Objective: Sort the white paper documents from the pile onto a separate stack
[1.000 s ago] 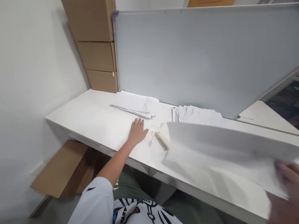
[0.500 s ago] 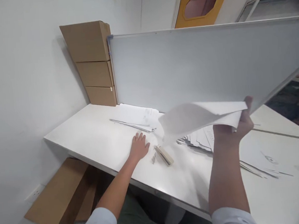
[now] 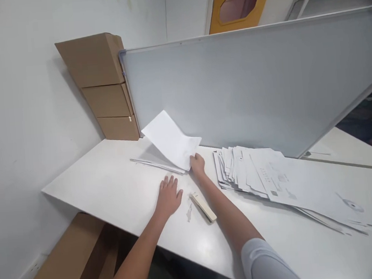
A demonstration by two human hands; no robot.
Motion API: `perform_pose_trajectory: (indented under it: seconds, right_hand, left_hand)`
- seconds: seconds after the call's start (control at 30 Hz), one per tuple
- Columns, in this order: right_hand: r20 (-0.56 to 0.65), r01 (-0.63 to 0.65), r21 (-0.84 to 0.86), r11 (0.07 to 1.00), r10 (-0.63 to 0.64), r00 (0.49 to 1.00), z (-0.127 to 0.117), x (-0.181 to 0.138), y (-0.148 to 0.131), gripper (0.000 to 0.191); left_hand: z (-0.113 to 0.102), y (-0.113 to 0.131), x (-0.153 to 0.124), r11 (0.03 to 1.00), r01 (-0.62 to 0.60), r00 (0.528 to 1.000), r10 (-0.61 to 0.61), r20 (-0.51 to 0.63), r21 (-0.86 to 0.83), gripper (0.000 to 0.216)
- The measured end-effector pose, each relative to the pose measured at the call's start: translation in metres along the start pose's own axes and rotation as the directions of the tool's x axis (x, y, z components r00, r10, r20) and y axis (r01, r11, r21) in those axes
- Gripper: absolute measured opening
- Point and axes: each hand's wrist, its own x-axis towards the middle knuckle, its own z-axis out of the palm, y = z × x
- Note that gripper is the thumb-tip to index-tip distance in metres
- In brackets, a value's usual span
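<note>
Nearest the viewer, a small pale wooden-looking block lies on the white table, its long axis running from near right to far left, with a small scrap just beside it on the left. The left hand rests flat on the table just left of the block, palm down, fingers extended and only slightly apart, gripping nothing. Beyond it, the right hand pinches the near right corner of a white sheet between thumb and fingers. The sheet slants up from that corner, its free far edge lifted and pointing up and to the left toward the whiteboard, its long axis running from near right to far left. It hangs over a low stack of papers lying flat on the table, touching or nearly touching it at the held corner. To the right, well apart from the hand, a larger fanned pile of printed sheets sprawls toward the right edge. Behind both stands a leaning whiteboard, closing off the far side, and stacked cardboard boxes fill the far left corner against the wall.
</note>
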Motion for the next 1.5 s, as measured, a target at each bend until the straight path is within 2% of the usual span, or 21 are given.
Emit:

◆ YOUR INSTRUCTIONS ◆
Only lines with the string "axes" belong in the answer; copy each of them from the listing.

◆ EXPECTED OUTPUT ◆
- The measured end-effector pose, each relative to the pose measured at the call's start: translation in metres along the start pose's own axes and rotation as the directions of the tool's x axis (x, y, z components r00, r10, r20) and y axis (r01, r11, r21) in those axes
- Point and axes: each hand's wrist, its own x-axis towards the middle knuckle, its own z-axis out of the palm, y = z × x

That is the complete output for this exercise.